Instructions for eugenics with congenital diseases

About genetic diseases How does genetic disease occur? If the father or mother has a defective gene (that is, she has a genetic disease), or because of internal or external reasons (radiation, certain drugs, etc.), the gene has been deleted or mutated during numerous replications , It also brings genetic diseases. Are congenital diseases hereditary? People often think of congenital diseases as genetic diseases. In fact, these are two completely different concepts. Congenital diseases are acquired during the fetal period, that is, during the growth and development of the fetus in the womb, they are affected by external or internal adverse factors, resulting in abnormal fetal fertility, and there are already manifestations or symptoms at birth. Such as: deformities caused by rubella virus infection, congenital hip dislocation and so on. Genetic disease refers to the abnormal development of the sperm or egg of the parents, which causes the qualitative or functional abnormality of the fetal generator. This disease can be manifested after birth, or it can be manifested after reaching a certain age after birth. For example: Mental illness can be inherited, and most of them do not start until adolescence.

Congenital diseases Congenital diseases that cause male infertility

The following congenital disorders can cause male infertility:

(1) Congenital penile developmental abnormalities: such as concealed penis, no penis, small penis, ectopic penis, etc.
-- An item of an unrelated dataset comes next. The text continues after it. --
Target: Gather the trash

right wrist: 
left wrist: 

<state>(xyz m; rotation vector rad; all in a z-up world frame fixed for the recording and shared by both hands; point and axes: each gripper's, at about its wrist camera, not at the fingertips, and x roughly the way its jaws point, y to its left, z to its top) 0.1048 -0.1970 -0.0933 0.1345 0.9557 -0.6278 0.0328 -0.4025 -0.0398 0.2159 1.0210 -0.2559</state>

(2) Congenital developmental abnormalities of the urethra: such as upper urethral fissure, hypourethral fissure, congenital urethral diverticulum, stenosis, etc.

(3) Testicular congenital abnormalities: such as testis-free, cryptorchidism, and ectopic testis.

(4) Other congenital germline developmental abnormalities: such as congenital epididymis and insemination duct obstruction, seminal vesicle hypoplasia or absence, prostate dysplasia or diverticulous accessory gonad dysfunction.